§ **EXERCISE INSTRUCTIONS**: Each time a line of the listing holds "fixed", copy that line.

§ **INFORMATION SHOWN**:
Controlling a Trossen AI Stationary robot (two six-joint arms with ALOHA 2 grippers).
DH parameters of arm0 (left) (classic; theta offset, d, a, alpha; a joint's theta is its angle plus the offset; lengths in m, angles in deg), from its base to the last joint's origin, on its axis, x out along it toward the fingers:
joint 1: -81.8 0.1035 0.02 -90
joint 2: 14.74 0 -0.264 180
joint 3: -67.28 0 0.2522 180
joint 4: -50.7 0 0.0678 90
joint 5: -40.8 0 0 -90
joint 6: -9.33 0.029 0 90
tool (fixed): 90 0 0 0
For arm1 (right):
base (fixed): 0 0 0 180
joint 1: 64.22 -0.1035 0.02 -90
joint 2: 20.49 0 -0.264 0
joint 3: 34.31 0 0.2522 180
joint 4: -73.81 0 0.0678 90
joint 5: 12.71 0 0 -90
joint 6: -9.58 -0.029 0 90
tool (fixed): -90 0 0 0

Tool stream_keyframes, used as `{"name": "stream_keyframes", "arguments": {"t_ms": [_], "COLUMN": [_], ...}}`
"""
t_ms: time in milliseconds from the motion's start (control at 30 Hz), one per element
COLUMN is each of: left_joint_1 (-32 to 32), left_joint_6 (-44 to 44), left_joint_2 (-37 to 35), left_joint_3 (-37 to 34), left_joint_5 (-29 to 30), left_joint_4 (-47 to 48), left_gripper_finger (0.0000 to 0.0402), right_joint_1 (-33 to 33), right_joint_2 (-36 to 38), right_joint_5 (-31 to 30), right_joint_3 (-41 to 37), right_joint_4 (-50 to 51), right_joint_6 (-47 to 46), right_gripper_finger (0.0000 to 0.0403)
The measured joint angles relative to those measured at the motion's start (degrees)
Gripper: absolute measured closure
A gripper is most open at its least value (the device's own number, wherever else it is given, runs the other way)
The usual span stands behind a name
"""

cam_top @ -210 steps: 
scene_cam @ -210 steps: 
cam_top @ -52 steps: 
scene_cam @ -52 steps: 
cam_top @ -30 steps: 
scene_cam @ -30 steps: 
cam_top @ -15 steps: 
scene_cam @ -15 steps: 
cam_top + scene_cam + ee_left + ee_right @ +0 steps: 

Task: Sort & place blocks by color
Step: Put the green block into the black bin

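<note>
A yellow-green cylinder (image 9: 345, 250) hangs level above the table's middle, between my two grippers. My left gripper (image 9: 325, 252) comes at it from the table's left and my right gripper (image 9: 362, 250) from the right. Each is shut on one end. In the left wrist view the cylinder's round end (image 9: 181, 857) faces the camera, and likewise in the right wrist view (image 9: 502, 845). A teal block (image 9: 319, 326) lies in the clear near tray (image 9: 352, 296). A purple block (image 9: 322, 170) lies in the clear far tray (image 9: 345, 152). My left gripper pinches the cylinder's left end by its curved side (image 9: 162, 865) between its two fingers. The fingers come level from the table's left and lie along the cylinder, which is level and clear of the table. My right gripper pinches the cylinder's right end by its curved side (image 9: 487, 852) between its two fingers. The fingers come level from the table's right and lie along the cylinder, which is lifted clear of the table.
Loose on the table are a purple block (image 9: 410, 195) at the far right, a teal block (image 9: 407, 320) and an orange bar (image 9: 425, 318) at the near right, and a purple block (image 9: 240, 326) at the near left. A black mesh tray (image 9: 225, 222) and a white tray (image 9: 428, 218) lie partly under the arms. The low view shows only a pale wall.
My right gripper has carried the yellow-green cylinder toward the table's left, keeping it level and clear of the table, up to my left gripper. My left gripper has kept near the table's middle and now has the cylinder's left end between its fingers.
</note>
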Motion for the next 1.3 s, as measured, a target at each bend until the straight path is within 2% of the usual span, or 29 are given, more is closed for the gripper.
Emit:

§ **RESPONSE FOR THIS EXERCISE**:
tool (fixed): 90 0 0 0
base (fixed): 0 0 0 180
tool (fixed): -90 0 0 0

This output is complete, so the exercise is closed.